Mon oncle, Jacques Tati, 1958

 

Quai des orfèvres, Henri-Georges Clouzot, 1947

Surtout, ce cinéma d’après-guerre s’identifia à une forme bien particulière, plus du tout poétique celle-là… et qu’on pourrait appeler le naturalisme. Un naturalisme d’origine littéraire, légué par Zola et par Simenon, auteurs-fétiches des scénaristes d’alors ; mais qui devint la parfaite expression cinématographique d’un air du temps. Seul le naturalisme, avec son mélange de pessimisme et d’idéalisme refoulé, pouvait convoquer les ombres de la France occupée (La Traversée de Paris de Claude Autant-Lara, 1956), ou décrire les pesanteurs d’une IVeme République déclinante (à travers l’ambitieuse série judiciaire d’André Cayatte). Réalisés par des hommes de gauche, de tels films s’attaquaient à des tabous bien réels, tout en limitant leurs audaces au terrain politique ; d’où la légitime impatience d’une jeune génération de cinéastes. Ceux-ci venaient pour la plupart d’une revue créée en 1951 (Cahiers du cinéma) : critiquant la tendance naturaliste de leurs aînés, ils lui opposèrent dans leurs textes (puis dans leurs films) un goût provocant du naturel…

 


La Traversée de Paris, Claude Autant-Lara, 1956


Jeanne Moreau dans Ascenseur pour l’échaffaud de Louis Malle, 1957

Les Quatre cent coups de François Truffaut (1959), A bout de souffle de Jean-Luc Godard (1960) furent les premiers jalons de cette “Nouvelle Vague”. Le tournage en extérieurs, la jeunesse et la spontanéité des interprètes en furent les grands principes. Mais ce renouveau des années soixante donna également naissance à un cinéma plus cérébral, plus stylisé : celui d’Alain Resnais, explorant les mécanismes de la mémoire et les représentations collectives (Hiroshima mon amour, 1959) ; celui d’Agnès Varda et de Jacques Demy, réinventant le documentaire ou la comédie musicale.
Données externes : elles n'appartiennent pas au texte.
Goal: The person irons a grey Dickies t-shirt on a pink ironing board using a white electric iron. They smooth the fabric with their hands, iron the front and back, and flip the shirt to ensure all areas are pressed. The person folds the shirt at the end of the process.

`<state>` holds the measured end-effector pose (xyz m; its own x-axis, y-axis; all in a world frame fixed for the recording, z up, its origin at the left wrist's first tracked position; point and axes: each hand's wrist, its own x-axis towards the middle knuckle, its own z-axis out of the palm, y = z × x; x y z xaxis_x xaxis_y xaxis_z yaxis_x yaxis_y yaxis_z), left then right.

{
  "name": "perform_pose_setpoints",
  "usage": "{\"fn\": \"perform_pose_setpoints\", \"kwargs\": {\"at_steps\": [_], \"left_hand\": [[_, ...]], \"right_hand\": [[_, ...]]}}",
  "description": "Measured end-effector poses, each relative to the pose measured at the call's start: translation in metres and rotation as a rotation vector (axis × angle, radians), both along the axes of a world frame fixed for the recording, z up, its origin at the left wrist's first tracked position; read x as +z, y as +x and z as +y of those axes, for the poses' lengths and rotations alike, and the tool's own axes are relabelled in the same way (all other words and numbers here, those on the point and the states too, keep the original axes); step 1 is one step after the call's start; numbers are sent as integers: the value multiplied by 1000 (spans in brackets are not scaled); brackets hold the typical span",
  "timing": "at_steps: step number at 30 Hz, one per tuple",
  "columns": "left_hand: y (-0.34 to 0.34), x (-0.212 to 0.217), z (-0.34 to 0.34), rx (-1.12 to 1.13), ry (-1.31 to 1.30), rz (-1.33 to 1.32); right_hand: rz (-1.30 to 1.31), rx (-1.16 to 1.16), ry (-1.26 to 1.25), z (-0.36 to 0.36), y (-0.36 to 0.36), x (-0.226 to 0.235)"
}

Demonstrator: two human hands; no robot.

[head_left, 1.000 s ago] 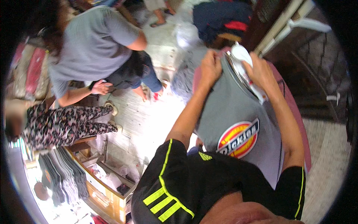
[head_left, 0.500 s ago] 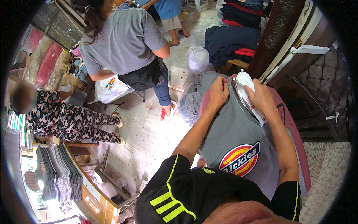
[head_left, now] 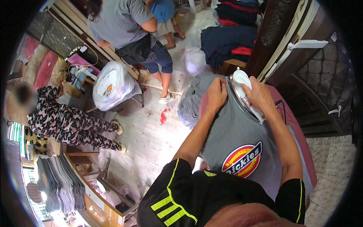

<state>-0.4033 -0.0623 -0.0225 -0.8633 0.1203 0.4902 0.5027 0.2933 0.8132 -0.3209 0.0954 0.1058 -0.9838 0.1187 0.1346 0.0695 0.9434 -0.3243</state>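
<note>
A grey T-shirt with a round red and yellow print is spread over a pink-covered ironing board. My right hand is closed around the handle of a white clothes iron, which rests on the far right part of the shirt along its neckline. My left hand is just left of the iron, fingers curled and pinching the shirt's far edge. The iron's soleplate is mostly hidden under its body.
Crumpled grey cloth lies beyond the board's left side. Folded navy and red garments are stacked ahead, by a dark wooden door post. A plastic-wrapped bundle rests on a stool. Two people stand at the left and far left.
The person in the grey shirt has stepped away from the bundle, toward the doorway. My hands and the iron stay almost in place on the shirt; the view has shifted slightly.
</note>
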Motion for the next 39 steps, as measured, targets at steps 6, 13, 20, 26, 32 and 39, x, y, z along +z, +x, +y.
{"fn": "perform_pose_setpoints", "kwargs": {"at_steps": [6,13,20,26,32,39], "left_hand": [[-3,-7,1,43,-12,47],[-5,-15,6,15,18,-38],[-6,-12,4,4,-18,0],[-8,-9,6,-6,10,-19],[-9,-11,0,-3,-16,-41],[-19,-13,5,-13,-67,74]], "right_hand": [[12,13,-17,1,-5,-7],[-26,-20,-59,5,-8,-14],[-59,-15,-94,1,-7,-3],[-31,-14,-75,4,-10,-5],[-53,-2,-93,1,-15,-7],[50,66,-211,50,-11,-18]]}}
Les Quatre cent coups, François Truffaut,1959

 

A bout de souffle, Jean-Luc Godard, 1960  

A vrai dire, cette Nouvelle Vague (avec ses satellites) ne joua au box-office qu’un rôle éphémère. Son rayonnement n’en fut pas moins international, elle imposa pour longtemps sa “politique des auteurs” et des visages d’acteurs inoubliables : Jean-Paul Belmondo, Jeanne Moreau, Catherine Deneuve… Elle fit durablement école, en inspirant toute une gamme de traditions issues de ses pères fondateurs. C’est ainsi qu’on peut identifier une tradition Truffaut, faite de subjectivité romantique et d’épanchement affectif, et qu’ont brillamment représentée à chaque génération un Jean Eustache (Mes petites amoureuses, 1974), un Léos Carax (Boy Meets Girl, 1984), un Arnaud Desplechin (Comment je me suis disputé… ma vie sexuelle, 1996).

 

Mes petites amoureuses
Jean Eustache,1974
Boy Meets Girl
Léos Carax, 1984
Comment je me suis disputé…
Arnaud Desplechin, 1996

 
 

De même, il est facile de distinguer la postérité de Demy, dans le romanesque flamboyant que cultivent aujourd’hui André Téchiné ou Christophe Honoré… Pour autant, le fantôme du naturalisme a la peau dure. Au cœur de la Nouvelle Vague, il fut réincarné ironiquement par Claude Chabrol, déclinant ses chroniques bourgeoises dans un style glacé – que n’eussent pas désavoué les Clouzot ou les Duvivier de jadis.
 
 

 

                               La femme infidèle, Claude Chabrol, 1969

 

 

A  nos amours, Maurice Pialat, 1984

Le Genou de Claire, Eric Rohmer, 1970

Dans les années soixante-dix, il retrouva une vigueur inouïe chez Maurice Pialat, qui donna enfin son vrai sens au mot “tranche de vie” : un morceau de réalité brute, découpé à même la chair. Plus récemment, il s’est prolongé grâce à Jacques Doillon (Le Jeune Werther, 1993) ou Abdellatif Kechiche (L’Esquive, 2002), chroniqueurs d’une identité française en pleine recomposition.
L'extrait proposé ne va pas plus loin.